Task instructions
For each line of the data below that contains "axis", return that line.

---------------

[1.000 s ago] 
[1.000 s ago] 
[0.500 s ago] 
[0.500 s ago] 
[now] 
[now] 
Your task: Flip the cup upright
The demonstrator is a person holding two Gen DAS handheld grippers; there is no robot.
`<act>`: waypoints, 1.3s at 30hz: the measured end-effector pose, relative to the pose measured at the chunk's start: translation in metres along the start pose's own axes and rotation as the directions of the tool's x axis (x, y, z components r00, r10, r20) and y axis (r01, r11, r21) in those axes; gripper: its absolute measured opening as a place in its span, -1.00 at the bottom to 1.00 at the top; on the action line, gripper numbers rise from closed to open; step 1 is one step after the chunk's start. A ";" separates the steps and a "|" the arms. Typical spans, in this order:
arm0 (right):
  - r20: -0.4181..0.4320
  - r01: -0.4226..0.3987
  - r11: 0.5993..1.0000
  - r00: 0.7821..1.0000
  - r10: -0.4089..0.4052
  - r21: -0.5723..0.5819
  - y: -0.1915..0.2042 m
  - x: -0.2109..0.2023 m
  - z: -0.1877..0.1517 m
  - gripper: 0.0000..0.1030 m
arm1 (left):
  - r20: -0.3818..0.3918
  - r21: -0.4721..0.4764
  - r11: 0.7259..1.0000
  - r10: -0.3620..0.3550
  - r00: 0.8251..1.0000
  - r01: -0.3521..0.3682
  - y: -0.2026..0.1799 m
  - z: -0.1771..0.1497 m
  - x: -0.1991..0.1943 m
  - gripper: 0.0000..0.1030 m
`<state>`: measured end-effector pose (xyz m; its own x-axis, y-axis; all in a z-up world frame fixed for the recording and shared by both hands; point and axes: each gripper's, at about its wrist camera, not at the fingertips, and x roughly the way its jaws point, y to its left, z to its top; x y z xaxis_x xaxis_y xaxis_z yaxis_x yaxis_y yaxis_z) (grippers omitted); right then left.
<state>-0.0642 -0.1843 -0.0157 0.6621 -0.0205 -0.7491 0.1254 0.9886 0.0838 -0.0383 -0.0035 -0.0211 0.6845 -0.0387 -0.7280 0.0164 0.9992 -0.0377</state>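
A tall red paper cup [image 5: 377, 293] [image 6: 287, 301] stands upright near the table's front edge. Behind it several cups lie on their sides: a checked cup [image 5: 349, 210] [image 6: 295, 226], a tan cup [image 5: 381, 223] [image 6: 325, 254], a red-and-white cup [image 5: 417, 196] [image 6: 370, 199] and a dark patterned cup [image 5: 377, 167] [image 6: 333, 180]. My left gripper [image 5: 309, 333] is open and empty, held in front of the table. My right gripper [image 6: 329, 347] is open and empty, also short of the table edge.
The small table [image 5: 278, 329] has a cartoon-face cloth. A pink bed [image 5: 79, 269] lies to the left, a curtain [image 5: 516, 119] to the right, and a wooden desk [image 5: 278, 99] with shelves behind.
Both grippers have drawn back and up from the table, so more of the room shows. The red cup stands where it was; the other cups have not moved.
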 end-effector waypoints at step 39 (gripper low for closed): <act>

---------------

Response for this exercise
`<act>`: waypoints, 1.3s at 30hz: the measured end-effector pose, relative to the pose measured at the chunk's start: translation in metres along the start pose's own axes and rotation as the directions of the tool's x axis (x, y, z components r00, r10, r20) and y axis (r01, r11, r21) in those axes; gripper: its absolute measured opening as a place in its span, -1.00 at the bottom to 1.00 at the top; on the action line, gripper numbers rise from closed to open; step 1 is one step after the chunk's start. A ";" separates the steps and a "|" the arms. Typical spans, in this order:
`<state>`: measured end-effector pose (xyz m; its own x-axis, y-axis; all in a z-up world frame fixed for the recording and shared by both hands; point and axes: each gripper's, at about its wrist camera, not at the fingertips, and x roughly the way its jaws point, y to its left, z to its top; x y z xaxis_x xaxis_y xaxis_z yaxis_x yaxis_y yaxis_z) (grippers omitted); right then left.

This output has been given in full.